With other programs, your language shifts from “top choice” to “very interested” or “ranked highly.”
Examples you can use in update/interest emails:
- “I continue to be very interested in [Program Name] and expect to rank your program highly.”
- “After completing my interviews, I remain enthusiastic about the possibility of training at [Program Name] and would be excited to match here.”
Notice what’s missing: any claim that they’re your #1. That’s reserved for the one true LOI.
If they call or email fishing for your rank order (they shouldn’t, but it happens), you are not obligated to reveal it. You can say:
“I’m still finalizing my list, but I can say that your program will be ranked very highly. I had a great experience on interview day and would be happy to train there.”

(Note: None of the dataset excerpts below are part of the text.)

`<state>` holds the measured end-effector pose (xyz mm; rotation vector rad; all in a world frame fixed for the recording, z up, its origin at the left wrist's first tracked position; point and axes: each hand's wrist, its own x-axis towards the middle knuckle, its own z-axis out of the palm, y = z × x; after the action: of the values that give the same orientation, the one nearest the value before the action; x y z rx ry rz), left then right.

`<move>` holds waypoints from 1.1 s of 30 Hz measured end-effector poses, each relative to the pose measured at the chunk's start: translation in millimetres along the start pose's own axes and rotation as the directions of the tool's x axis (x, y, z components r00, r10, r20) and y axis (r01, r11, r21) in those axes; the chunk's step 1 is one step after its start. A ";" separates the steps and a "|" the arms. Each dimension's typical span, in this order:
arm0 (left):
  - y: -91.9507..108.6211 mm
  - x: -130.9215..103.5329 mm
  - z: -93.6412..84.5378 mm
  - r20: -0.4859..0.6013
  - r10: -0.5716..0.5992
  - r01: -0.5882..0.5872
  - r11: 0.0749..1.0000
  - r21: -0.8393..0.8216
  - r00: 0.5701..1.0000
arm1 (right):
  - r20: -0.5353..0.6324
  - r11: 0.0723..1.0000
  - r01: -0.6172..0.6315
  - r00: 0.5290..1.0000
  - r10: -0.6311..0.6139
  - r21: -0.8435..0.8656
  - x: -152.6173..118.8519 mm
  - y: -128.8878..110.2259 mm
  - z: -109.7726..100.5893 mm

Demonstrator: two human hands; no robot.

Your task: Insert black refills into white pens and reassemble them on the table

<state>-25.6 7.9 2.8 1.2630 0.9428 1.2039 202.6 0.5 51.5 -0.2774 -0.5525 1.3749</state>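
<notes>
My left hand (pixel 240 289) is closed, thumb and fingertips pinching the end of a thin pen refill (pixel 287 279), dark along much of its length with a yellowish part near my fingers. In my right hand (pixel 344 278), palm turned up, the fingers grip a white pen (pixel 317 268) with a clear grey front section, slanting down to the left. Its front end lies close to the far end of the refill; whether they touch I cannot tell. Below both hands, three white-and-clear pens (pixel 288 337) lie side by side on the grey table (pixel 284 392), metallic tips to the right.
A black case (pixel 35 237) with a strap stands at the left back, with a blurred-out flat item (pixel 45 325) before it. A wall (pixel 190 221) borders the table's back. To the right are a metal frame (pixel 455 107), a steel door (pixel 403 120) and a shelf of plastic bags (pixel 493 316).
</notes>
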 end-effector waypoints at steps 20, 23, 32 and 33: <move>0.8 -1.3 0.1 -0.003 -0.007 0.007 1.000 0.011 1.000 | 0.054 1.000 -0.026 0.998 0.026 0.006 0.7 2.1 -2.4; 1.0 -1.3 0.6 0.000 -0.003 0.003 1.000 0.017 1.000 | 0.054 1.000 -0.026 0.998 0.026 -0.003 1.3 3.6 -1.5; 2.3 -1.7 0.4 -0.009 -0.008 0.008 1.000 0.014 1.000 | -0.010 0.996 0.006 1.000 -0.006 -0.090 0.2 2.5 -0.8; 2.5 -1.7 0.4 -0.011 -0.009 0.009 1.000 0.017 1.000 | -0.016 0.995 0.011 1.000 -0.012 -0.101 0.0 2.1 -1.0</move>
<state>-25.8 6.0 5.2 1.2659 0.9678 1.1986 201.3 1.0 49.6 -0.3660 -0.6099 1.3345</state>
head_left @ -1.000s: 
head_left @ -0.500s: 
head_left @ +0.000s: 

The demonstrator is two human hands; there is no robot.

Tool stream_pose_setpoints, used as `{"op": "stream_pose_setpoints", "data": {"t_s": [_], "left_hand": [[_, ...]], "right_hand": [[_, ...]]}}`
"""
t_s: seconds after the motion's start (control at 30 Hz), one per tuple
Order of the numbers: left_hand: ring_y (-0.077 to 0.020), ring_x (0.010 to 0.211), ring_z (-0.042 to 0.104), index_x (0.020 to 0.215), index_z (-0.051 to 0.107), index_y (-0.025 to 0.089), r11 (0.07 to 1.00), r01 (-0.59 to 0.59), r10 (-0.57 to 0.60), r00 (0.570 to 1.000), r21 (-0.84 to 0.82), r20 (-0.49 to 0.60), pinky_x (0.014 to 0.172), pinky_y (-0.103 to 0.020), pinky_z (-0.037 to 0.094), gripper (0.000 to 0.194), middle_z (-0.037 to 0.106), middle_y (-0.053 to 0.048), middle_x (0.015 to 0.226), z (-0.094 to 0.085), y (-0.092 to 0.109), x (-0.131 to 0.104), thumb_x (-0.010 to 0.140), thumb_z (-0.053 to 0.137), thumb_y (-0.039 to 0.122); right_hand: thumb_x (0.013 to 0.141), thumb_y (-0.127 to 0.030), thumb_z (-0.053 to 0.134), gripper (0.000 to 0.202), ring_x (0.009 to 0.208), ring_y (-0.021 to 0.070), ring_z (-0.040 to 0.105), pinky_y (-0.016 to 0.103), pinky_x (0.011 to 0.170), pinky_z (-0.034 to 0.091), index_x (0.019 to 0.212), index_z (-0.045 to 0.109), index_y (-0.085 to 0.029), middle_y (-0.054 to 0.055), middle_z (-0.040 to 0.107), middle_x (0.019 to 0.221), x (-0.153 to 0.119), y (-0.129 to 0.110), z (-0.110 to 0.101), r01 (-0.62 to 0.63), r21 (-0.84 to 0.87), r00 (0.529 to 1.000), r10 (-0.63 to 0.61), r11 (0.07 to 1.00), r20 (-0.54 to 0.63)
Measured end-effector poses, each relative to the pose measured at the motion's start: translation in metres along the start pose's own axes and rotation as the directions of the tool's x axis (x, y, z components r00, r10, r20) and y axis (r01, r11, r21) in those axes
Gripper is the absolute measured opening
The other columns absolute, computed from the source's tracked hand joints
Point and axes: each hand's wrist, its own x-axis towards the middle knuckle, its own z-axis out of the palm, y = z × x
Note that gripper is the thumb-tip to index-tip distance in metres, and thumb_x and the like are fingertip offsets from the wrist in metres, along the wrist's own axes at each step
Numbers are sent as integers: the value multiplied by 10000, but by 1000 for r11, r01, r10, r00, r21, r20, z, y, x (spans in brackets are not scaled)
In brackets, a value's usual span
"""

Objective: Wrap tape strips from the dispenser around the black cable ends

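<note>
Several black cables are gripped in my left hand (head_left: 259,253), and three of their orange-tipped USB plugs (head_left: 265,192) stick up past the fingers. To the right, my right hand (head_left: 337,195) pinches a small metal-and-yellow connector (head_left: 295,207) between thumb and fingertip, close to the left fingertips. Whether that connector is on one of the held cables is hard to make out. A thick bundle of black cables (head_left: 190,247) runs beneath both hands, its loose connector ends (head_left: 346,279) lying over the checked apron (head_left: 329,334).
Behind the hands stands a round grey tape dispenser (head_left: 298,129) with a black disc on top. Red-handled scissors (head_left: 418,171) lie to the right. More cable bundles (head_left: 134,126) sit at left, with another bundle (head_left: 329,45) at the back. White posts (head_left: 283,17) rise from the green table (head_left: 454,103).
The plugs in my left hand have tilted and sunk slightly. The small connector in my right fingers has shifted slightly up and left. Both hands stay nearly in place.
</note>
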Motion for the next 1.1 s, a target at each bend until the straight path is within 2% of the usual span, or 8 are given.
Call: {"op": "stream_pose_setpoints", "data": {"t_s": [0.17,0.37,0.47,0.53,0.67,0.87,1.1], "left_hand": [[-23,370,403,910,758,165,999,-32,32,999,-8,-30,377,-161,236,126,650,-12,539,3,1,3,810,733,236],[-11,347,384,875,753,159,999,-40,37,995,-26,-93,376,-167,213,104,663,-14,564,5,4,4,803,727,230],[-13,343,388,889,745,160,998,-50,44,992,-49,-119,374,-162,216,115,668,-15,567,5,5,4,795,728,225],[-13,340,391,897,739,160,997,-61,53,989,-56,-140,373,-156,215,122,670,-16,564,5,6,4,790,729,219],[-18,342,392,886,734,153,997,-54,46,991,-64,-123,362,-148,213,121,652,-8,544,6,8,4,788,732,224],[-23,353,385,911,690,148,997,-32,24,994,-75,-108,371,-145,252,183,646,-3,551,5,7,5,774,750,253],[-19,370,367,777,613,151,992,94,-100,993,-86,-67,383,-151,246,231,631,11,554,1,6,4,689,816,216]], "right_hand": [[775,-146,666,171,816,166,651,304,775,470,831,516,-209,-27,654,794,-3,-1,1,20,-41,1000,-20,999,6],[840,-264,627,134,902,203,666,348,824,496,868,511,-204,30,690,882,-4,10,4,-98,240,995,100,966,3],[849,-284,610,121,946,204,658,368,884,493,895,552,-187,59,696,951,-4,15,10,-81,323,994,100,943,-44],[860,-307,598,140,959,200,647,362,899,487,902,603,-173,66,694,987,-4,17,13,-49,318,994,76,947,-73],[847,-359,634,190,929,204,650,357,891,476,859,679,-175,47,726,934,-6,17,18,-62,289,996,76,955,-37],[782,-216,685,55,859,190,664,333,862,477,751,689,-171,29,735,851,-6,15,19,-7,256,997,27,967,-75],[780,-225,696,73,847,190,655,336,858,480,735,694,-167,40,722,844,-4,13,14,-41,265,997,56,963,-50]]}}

And leave it at that. You’re allowed to keep the exact rank order to yourself. NRMP actually encourages that.
| Category | Value |
|---|---|
| True LOI drafting | 15 |
| Top 3-5 interest emails | 25 |
| General updates | 20 |
| Overthinking | 40 |
10. The emotional side: handling the wait after you’ve committed
Once you hit send on an honest LOI, you’re exposed. It feels like you’ve put all your chips on one square.
Here’s the adult reality:
- They might appreciate the letter and still not rank you as high as you wish.
- They might really like you and the letter and still not reach you on their list.
- You might not match there and never know how much the LOI helped or didn’t.
You do the LOI for two reasons:
- To give a program accurate, honest information that may tilt a close call in your favor.
- So that you know you made your preference clear and didn’t sit on your hands hoping they’d “just know.”
Once you’ve done that, your job is to build a rational rank list, top to bottom, and protect your own mental health.
That means:
- Don’t obsessively reread the LOI.
- Don’t send follow‑up LOIs or “just checking you saw this” messages.
- Don’t interpret silence as rejection. Many programs never reply to LOIs.
You took your shot. That’s all you can do.

11. Quick recap: if you truly have a single top choice, here’s what you do
Keep this tight:
- Confirm it’s truly your clear #1 and you won’t send a similar promise anywhere else.
- Write a short, direct LOI: state they’re your first choice and you’ll rank them #1, give 2–4 program‑specific reasons, and explain your fit without fluff.
- Send it once to the PD (cc coordinator), on time, then stop tinkering and build a smart, honest rank list for everywhere else.
That’s the whole playbook. One honest letter. No drama. No games.